Keywords: Quantitative comparison, Cartilage properties, FIJI, morphometry
BACKGROUND:
Cartilage properties vary significantly across the lifespan as the tissue transitions from a phase of rapid growth and matrix deposition to one of load-bearing function and eventual degeneration with age [1]. Fetal cartilage is typically more cellular with proliferative regions, whereas adult cartilage exhibits a well-defined zonal organization and reduced cellularity [2–3]. Quantitative assessment of these structural and compositional features requires accurate and reproducible morphometric analysis of histological cartilage sections.
FIJI is a widely used open-source image analysis platform commonly applied in histomorphometry studies. However, a standardized and reproducible workflow integrating multiple quantitative parameters such as cartilage length, cartilage area, stain intensity (as a surrogate of matrix composition), zonal organization, and cell count remains limited [4–8].
The development of a structured protocol for quantitative cartilage histomorphometry would enable consistent analysis across studies, facilitate reproducibility, and support applications in developmental biology, osteoarthritis research, and tissue engineering.
MATERIALS: 
A. BIOLOGICAL MATERIALS
Fetal cartilage samples were obtained from the knee of who had been spontaneously aborted or terminated due to medical reasons after obtaining written informed consent from the parents. The Institutional Review Board (Christian Medical College, Vellore) approved the research protocols for this study. All methods used ensured compliance with all relevant guidelines and regulations
B. REAGENTS
Safranin-O stain (for proteoglycan visualization)
Masson’s Trichrome staining kit (for collagen and matrix visualization)
Collagen type II primary antibody (for immunohistochemistry, if applicable)
Appropriate secondary antibody and detection reagents (for immunohistochemistry, if applicable)
C. IMAGE ACQUISITION
Brightfield microscope for histological imaging (e.g., Olympus/Leica)
Digital camera attached to microscope
Histological images acquired at defined magnifications (e.g., 10×, 20×) and saved in a lossless format (e.g., TIFF)
Life Technologies EVOS FL Auto Full Scan Imaging System and associated EVOS FL Auto software.
D: EQUIPMENT:
Computer Specifications:
1.    A 64-bit operating system that has Windows 7 or greater, Mac OS X 10.11 or greater, or Linux with kernel supporting GLIBC 2.14 and GLIBCXX 3.4.15 (typically kernels 2.6.39).
2.    Any computer with Java-based operating system and Excel available
SOFTWARE:
1.    Free ImageJ Fiji software (Schindelin J, Arganda-Carreras I, Frise E, Kaynig V, 
Longair M, Pietzsch T, Preibisch S, Rueden C, Saalfeld S, Schmid B, Tinevez JY, White DJ, Hartenstein V, Eliceiri K, Tomancak P, Cardona A, https://imagej.net/Fiji/Downloads), version 1.2 (no specific plugin was used)
STEP-BY-STEP FIJI WORKFLOW FOR QUANTIFICATION OF CARTILAGE HISTOLOGY
I.    HOW TO SET SCALE BAR
A)    Open Image
1.    Open FIJI
2.    Go to File > Open and select a reference image with known distance.
3.    Using the “straight-line selection tool” , draw a line over a feature in the image that corresponds to a known distance.
4.    Navigate to Analyze > Set Scale. A dialog box will appear. 
B)    Set Scale
In the Set Scale window:
•    Distance in Pixels - automatically filled based on the length of the line selection.
•    Known distance – enter the real value of scalebar (eg.100)
•    Unit of Measurement – type μm
•    Tick Global - if you want the same calibration for all images.
•    Click OK
 

Fig. 1: Representative image with scale bar. The inset dialog box displays the calibration parameters (Scale: 1.00 pixels/µm) used for morphometric analysis.
5.    Now, to check if the calibration worked
•    Draw another line on the scalebar
•    Go to Analyze > Measure
6.    The result should show approximately 100 µm (or whatever your scale bar value is)
Note: Ensure the line exactly overlaps the scale bar to avoid calibration errors.

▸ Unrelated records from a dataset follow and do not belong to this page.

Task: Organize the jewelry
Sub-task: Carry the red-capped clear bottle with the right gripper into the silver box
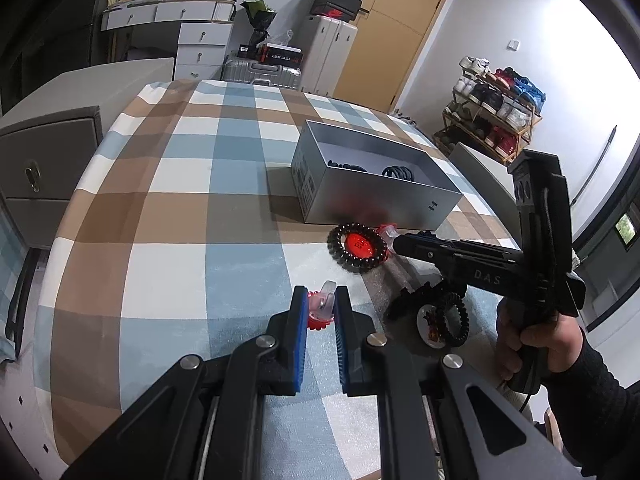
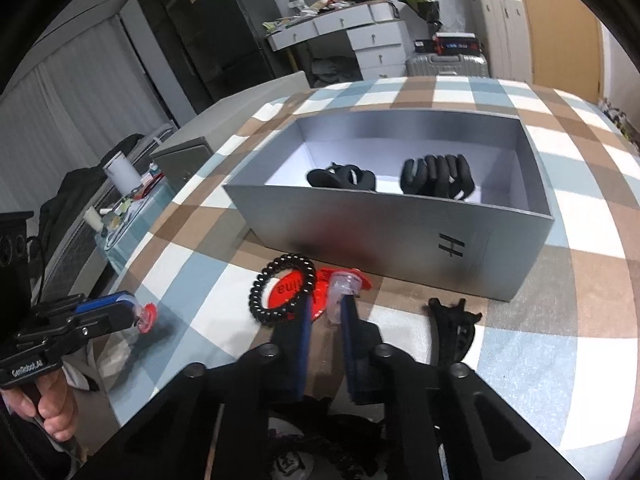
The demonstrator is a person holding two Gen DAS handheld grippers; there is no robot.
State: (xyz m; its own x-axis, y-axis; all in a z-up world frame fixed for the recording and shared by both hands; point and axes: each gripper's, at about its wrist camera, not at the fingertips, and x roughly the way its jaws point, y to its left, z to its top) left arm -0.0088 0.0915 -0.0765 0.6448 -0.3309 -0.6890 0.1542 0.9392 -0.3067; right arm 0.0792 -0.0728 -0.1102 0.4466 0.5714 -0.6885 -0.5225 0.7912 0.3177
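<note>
checked tablecloth, shoe rack (full), wooden door, suitcases

A checked cloth is covering the table; white drawers, suitcases, a wooden door and a shoe rack are lining the walls.

Checked surface carrying open grey box, black coil bracelet over red disc, black hair claw.
</note>
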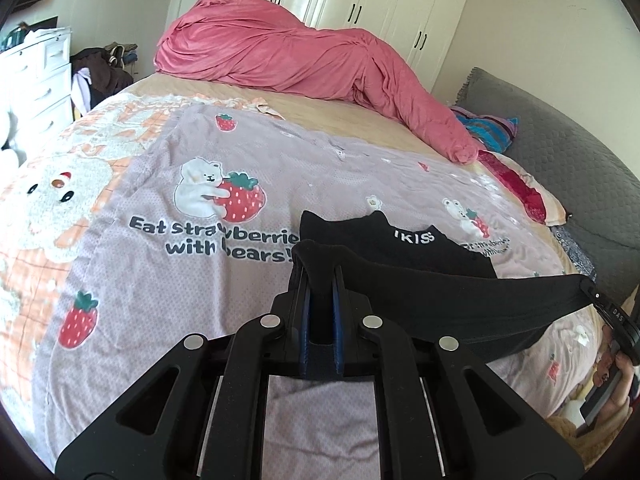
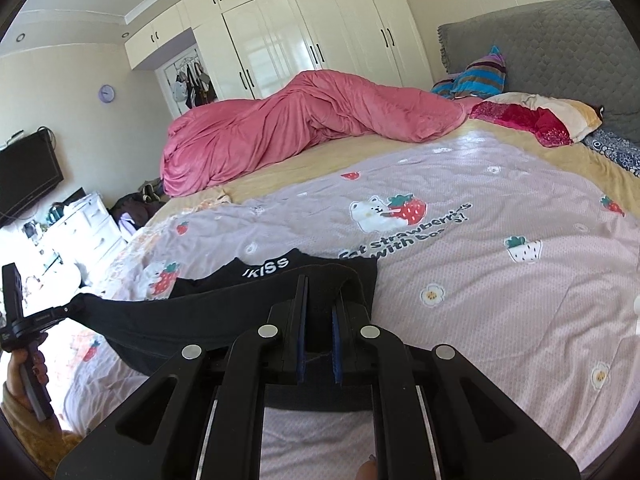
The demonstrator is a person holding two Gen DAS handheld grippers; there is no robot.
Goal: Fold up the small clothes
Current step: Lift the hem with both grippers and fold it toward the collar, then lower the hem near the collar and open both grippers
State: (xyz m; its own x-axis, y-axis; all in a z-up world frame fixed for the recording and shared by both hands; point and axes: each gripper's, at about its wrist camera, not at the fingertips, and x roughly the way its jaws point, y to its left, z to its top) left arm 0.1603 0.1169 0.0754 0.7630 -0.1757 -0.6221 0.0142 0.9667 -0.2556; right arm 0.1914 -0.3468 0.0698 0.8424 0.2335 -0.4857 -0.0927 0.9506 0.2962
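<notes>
The black garment [image 1: 432,292] is a small, soft piece of knit cloth with white lettering on a band at its far edge. It looks light and limp: between the two grips it hangs in a shallow sag, and its far part lies flat on the lilac strawberry-print bedspread [image 1: 160,280]. Cloth like this has no stiffness of its own, so it will follow whatever the corners do and will bunch if the pull is uneven. It is not fragile or slippery, though a thin pinch of fabric could creep out of a loose hold. The sensible places to hold it are the two near corners of the hem, which is where it is held.

The left gripper [image 1: 320,280] is closed tight on the garment's near left corner, with a fold of black cloth humped over its fingertips. The right gripper [image 2: 320,300] is likewise clamped on the near right corner, with cloth filling the narrow gap between its jaws. Each gripper shows at the edge of the other's view, so the two sit well apart with the near edge stretched between them.

Both grippers point forward and slope down toward the bed, raised a little above it, with the near edge lifted off the bedspread. A pink duvet [image 2: 300,120] lies bunched at the far side, well clear.
</notes>
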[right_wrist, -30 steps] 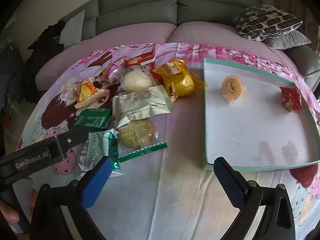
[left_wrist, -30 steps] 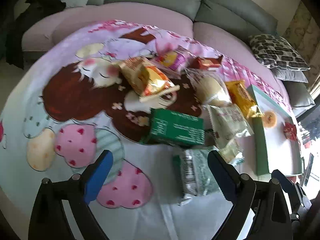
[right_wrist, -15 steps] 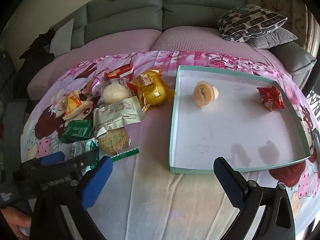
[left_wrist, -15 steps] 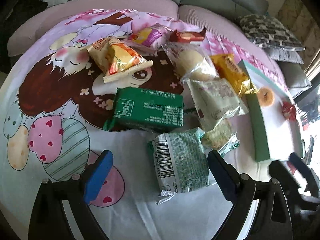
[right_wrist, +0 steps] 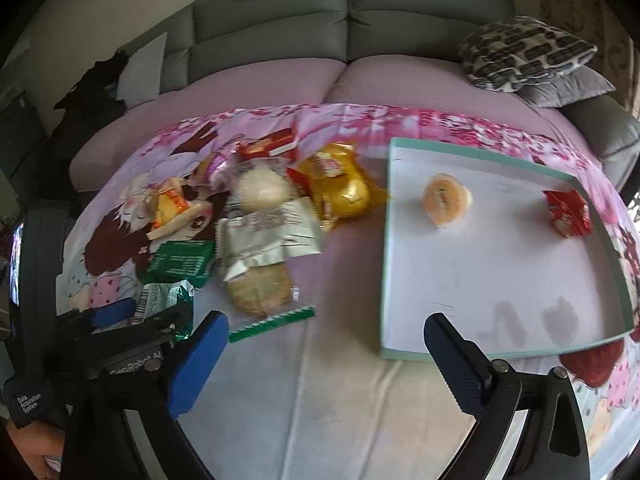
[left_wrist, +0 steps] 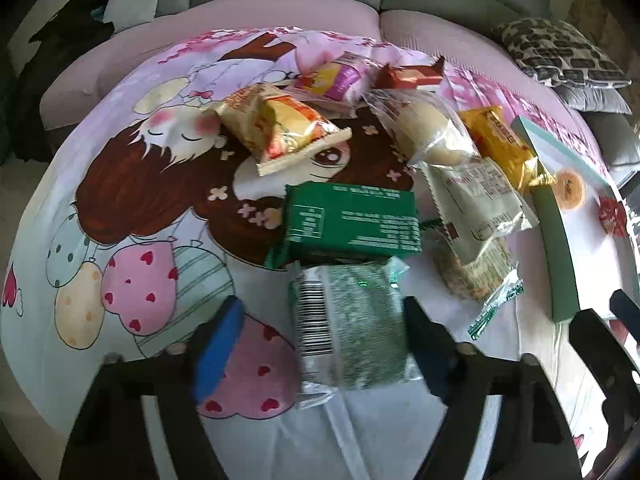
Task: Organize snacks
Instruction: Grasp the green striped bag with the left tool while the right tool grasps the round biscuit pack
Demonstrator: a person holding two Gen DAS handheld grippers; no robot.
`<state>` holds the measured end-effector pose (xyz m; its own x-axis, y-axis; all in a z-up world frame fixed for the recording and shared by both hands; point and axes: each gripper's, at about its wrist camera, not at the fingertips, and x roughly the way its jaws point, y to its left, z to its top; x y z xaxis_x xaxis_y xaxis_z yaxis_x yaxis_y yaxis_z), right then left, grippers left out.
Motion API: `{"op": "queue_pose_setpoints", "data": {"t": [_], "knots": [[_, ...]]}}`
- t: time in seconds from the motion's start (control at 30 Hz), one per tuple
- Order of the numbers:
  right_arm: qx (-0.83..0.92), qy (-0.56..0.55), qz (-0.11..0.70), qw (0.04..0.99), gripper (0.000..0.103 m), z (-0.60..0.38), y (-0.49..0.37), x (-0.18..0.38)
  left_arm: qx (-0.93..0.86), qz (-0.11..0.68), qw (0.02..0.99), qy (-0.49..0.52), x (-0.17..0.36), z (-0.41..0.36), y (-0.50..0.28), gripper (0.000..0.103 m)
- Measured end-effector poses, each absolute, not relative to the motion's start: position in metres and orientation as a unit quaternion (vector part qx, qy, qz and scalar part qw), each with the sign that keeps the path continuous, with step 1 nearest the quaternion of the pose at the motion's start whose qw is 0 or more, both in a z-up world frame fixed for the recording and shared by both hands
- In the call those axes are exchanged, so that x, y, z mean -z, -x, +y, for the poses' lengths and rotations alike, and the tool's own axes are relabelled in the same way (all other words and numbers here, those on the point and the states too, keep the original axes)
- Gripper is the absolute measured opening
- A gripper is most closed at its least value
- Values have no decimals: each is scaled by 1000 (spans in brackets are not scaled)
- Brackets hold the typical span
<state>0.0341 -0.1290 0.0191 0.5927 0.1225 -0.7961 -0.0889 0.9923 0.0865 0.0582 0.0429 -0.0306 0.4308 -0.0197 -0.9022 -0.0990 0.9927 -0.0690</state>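
Snacks lie heaped on the cartoon sheet left of the tray (right_wrist: pixel 612 256). The left gripper (left_wrist: pixel 320 344) stands wide open around the speckled green packet (left_wrist: pixel 352 328), gripping nothing; the right gripper (right_wrist: pixel 324 356) hangs open, empty. The slick wrapper could slip if the fingers close off-centre.
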Motion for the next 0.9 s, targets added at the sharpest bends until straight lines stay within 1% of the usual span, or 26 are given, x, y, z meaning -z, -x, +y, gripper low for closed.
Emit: {"op": "queue_pose_setpoints", "data": {"t": [0.03, 0.1, 0.17, 0.2, 0.23, 0.3, 0.4, 0.43, 0.7, 0.9], "knots": [[-66, -17, 447, 892, 94, -125, -37, -18, -24, 533, 844, 57, 30, 46, -58, 72], [-73, -13, 451, 889, 89, -119, -41, -15, -25, 531, 845, 61, 30, 53, -59, 65], [-80, -10, 456, 886, 87, -112, -46, -10, -30, 529, 846, 64, 29, 57, -56, 59], [-83, -7, 458, 885, 84, -109, -48, -8, -33, 527, 846, 67, 29, 60, -57, 57], [-89, -2, 461, 883, 80, -104, -51, -5, -36, 527, 847, 69, 28, 62, -56, 57], [-98, 7, 467, 879, 75, -96, -56, 1, -41, 525, 847, 76, 29, 68, -57, 57], [-108, 17, 478, 872, 73, -86, -63, 12, -51, 521, 848, 81, 29, 74, -59, 56], [-110, 20, 482, 869, 70, -83, -66, 16, -55, 520, 848, 81, 29, 76, -59, 56], [-102, 46, 485, 867, 65, -77, -78, 26, -67, 518, 849, 85, 29, 84, -59, 56], [-118, 61, 488, 863, 65, -70, -79, 30, -71, 518, 849, 83, 30, 84, -60, 56]]}}
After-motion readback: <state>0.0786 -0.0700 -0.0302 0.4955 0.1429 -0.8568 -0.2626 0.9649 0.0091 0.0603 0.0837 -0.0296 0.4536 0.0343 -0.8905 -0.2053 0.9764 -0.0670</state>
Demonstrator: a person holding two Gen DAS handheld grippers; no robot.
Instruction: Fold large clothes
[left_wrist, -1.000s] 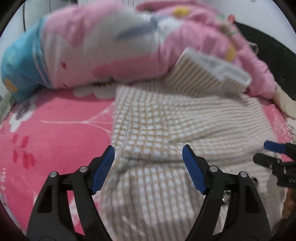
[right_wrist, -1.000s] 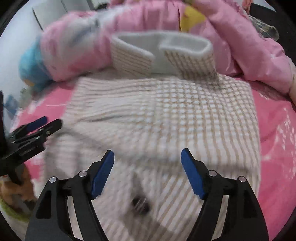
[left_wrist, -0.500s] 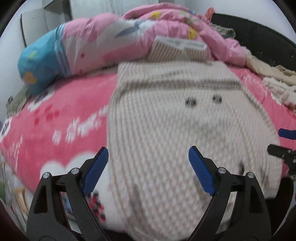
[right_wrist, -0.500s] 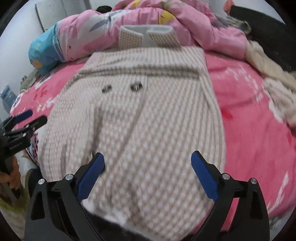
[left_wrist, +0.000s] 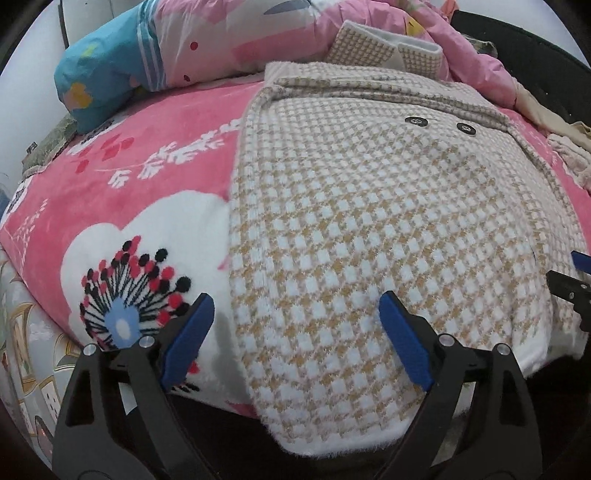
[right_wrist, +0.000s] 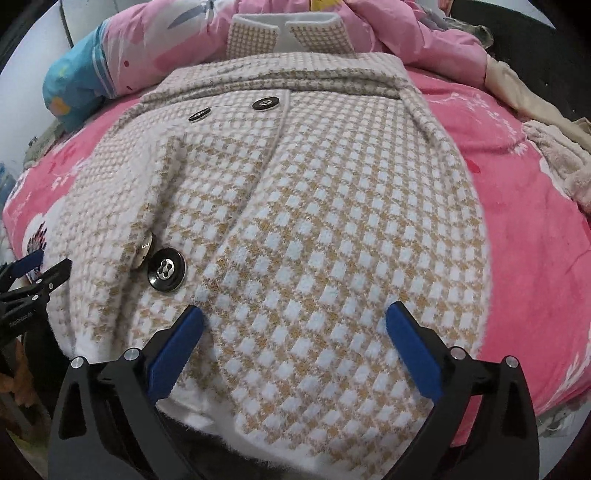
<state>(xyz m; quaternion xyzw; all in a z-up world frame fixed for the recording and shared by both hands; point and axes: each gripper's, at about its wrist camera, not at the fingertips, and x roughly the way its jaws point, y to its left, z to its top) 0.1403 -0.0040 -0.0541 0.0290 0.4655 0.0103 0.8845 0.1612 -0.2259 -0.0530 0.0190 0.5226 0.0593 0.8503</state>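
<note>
A beige-and-white houndstooth coat (left_wrist: 369, 206) lies flat on the pink bed, collar far, hem hanging over the near edge; it also fills the right wrist view (right_wrist: 303, 221), with dark buttons (right_wrist: 167, 270). My left gripper (left_wrist: 295, 325) is open and empty over the hem's left part. My right gripper (right_wrist: 295, 332) is open and empty over the hem's right part. Each gripper shows at the edge of the other's view: the right one (left_wrist: 576, 284) and the left one (right_wrist: 33, 273).
A pink flowered blanket (left_wrist: 129, 166) covers the bed. A rolled pink-and-blue quilt (left_wrist: 155, 55) lies behind the collar. Pale clothes (right_wrist: 546, 147) lie at the far right. The bed's near edge drops off just below the hem.
Both grippers have pulled back from over the coat's middle toward the near hem. They stay open. The coat lies spread as before.
</note>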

II.    HOW TO FIND THE CARTILAGE AREA
A)    Open Image
1.    Open FIJI
2.    Navigate to File > Open and select your desired image.
3.    To preserve the original data, create a duplicate of the image for analysis by clicking Image > Duplicate
B)    Set Scale
Define the spatial scale of the image as described in Section 1 ("HOW TO SET SCALE BAR"). This step is essential for obtaining area measurements in physical units such as micrometers (µm).
C)    Area Measurement
4.    Go to Image> Adjust> Colour Threshold
5.    Adjust the lower and upper sliders to select the pixel intensity range corresponding to your features of interest. The thresholded area will be highlighted in red by default.
6.    Select a thresholding method from the dropdown menu (e.g., Default, Otsu) for automatic thresholding, or manually adjust the sliders for interactive segmentation.

7.     Go to Process> Binary> Make Binary.

Fig. 2: Thresholding image for area measurement.

     8. Click the Freehand Selection Tool in the ImageJ toolbar. Manually trace the boundary of the specific zone to be analyzed.

     9. Go to Edit > Clear Outside. This deletes everything outside the traced selection.

    10. Go to Process> Binary> Fill holes. This is done to remove noise and artifacts from the image

D) Set Measurements

     11. Navigate to Analyze> Set measurements to define which parameters will be calculated and recorded during measurement.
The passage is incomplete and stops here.